En 1960, le Japon faisait déjà de fortes incursions sur le marché mondial. Une décennie plus tard, il pouvait être qualifié - en termes exclusivement économiques - de "troisième Grand". Au milieu des années 1980, il dépassa même les performances de l'URSS dont, il est vrai, le déclin était déjà bien amorcé. Puis une crise bancaire et boursière, artificiellement contenue, s'y manifesta durant les années 1990, d'autant que des relances par le moyen de grands travaux publics ont accru le désordre financier sans grand bénéfice conjoncturel et que la crise du système financier international, dite crise "asiatique", vint aggraver le mal en 1997. Ainsi, le temps des hautes performances semblait fini. Mais l'industrie apprit lentement à se libérer des usages onéreux que la tradition lui imposait à l'égard des sous-traitants. A cette fin, elle s'aida notamment d'alliances avec des partenaires occidentaux non liés par ces traditions. Toutefois l'obstacle des grossistes et autres intermédiaires entre l'usine (ou l'importateur) et le commerce de détail fut plus résistant. Cependant l'acquis était tel que les Japonais continuaient de jouir, en moyenne, d'un PIB par tête presque équivalent à celui des Américains, même si la composition de leur consommation et la bonne tenue de leur épargne s'écartent considérablement des pratiques américaines. Le blocage était politique et mal compris par l'opinion publique, comme par les classes dominantes. Il avait pour symptômes le refus d'une réforme électorale qui aurait menacé l'indéracinable majorité parlementaire du parti libéral-démocrate8 et il résultait finalement de l'insuffisante épuration des années 1945 et suivantes (maintien de l'empereur et de la pyramide d'intérêts pratiques et symboliques dont il est la fine pointe, écrasementà la faveur du conflit coréen des gauches turbulentes d'après-guerre, lente maturation de la société civile, lente acquisition de savoir-faire démocratiques).

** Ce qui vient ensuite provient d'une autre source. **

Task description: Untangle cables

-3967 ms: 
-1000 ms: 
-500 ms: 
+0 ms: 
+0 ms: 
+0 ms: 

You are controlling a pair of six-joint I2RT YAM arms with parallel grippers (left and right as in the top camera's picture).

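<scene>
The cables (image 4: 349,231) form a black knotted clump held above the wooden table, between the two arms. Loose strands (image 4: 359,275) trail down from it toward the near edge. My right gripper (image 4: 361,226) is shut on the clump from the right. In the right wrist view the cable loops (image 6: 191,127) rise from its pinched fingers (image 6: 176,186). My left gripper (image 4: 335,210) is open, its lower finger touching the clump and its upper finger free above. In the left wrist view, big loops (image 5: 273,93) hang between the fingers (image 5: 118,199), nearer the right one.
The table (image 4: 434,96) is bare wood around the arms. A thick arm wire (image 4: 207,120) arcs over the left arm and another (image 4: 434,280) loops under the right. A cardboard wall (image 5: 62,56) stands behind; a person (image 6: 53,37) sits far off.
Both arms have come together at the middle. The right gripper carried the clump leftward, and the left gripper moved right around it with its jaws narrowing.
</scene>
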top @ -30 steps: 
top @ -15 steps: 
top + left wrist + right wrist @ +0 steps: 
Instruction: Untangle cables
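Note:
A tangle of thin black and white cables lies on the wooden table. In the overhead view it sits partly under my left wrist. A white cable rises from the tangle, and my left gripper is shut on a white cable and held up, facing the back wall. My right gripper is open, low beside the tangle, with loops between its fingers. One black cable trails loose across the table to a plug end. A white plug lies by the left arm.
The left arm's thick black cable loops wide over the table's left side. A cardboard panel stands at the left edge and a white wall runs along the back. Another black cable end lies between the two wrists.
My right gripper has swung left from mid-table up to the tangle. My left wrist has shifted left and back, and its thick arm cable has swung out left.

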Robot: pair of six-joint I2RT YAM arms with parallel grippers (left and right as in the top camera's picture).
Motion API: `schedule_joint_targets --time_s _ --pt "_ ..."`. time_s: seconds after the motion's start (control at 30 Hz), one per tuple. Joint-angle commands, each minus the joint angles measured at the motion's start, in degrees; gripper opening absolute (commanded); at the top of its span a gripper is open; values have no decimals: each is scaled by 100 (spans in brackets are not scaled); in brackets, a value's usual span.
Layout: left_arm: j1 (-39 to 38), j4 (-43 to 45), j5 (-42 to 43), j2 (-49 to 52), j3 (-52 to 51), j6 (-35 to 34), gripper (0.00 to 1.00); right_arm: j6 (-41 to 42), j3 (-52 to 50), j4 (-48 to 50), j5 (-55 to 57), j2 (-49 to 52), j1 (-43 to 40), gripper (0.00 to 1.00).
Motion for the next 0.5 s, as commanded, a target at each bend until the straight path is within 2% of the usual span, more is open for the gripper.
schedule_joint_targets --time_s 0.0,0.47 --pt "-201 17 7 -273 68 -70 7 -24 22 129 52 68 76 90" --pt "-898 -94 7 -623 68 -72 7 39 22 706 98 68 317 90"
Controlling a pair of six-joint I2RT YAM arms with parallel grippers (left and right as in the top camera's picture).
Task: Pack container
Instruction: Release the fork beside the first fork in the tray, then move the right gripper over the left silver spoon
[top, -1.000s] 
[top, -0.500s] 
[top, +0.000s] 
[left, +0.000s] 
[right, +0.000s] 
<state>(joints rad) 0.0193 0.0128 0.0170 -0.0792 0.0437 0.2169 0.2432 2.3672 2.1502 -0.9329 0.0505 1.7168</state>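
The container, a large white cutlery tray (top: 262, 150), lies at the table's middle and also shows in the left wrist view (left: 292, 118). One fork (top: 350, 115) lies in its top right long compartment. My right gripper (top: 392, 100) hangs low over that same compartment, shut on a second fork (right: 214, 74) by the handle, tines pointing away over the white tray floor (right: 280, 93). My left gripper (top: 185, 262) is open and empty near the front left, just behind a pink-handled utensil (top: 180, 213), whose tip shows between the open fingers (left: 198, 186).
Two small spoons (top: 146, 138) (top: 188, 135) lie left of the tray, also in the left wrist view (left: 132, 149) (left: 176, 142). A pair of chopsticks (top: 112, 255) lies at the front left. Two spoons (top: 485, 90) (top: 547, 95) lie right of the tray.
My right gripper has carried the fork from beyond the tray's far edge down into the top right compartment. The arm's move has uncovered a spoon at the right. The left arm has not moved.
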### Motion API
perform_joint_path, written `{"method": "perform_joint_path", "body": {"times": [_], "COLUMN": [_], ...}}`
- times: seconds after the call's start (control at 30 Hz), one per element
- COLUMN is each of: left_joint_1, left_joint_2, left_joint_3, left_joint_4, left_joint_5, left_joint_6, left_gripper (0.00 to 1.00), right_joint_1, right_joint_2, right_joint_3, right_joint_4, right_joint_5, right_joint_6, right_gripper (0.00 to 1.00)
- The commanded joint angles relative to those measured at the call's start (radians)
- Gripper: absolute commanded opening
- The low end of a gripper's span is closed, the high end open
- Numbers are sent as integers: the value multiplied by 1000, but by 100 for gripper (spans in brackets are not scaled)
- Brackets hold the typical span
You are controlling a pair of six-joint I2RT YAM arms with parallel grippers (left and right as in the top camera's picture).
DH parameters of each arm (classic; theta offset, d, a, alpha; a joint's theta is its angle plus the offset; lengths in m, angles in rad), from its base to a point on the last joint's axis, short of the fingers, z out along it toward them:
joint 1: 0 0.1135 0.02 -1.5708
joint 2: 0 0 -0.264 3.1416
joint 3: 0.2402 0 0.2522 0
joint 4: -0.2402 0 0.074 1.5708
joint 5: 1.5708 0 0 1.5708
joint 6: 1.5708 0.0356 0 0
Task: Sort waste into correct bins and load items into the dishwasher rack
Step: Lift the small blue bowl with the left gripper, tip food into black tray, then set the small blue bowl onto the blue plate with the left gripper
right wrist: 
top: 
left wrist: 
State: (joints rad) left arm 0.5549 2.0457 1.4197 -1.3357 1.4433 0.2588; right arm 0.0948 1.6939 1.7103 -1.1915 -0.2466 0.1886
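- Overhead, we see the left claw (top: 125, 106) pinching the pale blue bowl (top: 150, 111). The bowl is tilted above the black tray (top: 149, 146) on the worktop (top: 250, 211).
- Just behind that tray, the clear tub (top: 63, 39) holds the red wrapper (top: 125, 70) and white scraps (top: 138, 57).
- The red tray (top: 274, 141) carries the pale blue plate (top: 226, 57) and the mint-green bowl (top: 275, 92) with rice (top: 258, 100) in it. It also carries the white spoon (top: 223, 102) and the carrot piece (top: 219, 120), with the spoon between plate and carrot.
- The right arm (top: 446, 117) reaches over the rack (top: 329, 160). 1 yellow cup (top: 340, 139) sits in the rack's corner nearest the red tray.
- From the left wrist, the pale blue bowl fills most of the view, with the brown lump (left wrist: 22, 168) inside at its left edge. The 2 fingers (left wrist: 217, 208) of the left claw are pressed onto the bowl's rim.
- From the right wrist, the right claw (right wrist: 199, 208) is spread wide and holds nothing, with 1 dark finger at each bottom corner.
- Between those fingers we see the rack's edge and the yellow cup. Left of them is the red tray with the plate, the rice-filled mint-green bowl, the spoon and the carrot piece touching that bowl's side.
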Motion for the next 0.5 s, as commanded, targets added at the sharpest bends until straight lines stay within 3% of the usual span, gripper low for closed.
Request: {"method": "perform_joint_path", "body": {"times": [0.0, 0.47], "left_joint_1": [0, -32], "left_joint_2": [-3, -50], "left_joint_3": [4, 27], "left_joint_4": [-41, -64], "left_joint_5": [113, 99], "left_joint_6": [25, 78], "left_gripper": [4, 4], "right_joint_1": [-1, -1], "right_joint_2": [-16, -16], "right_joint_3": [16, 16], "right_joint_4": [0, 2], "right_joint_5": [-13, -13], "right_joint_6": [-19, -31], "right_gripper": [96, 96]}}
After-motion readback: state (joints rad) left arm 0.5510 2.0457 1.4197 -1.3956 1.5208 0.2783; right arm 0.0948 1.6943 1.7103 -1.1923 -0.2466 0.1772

Plus tard démarrée, la Corée imita le Japon, mais sur un front industriel plus étroit et avec un moindre appareil bancaire. A la coordination que le MITI japonais assura, jusqu'à l'anémie des années 1990, la Corée substitua un système plus autoritaire. Elle n'avait pas de vieilles classes possédantes à ménager, ses élites nouvelles étaient d'extraction militaire. Tout comme les firmes japonaises de rayonnement mondial, les chaebols coréens devinrent tardivement des multinationales, quand l'automobile et d'autres industries eurent besoin d'alliés sur un marché de plus en plus ouvert9. Mais à leur tour, les chaebols gênèrent le gouvernement quand la Corée commença à se démocratiser significativement, c'est-à-dire quand l'ordre militaire perdit de son exemplarité. Toujours est-il qu'à coup de programmes décennaux, la Corée des quarante dernières années a dépassé le Mexique10 et quasiment rejoint le Portugal, en termes de PIB par tête. Qui plus est, le dragon coréen est moins ralenti que le japonais.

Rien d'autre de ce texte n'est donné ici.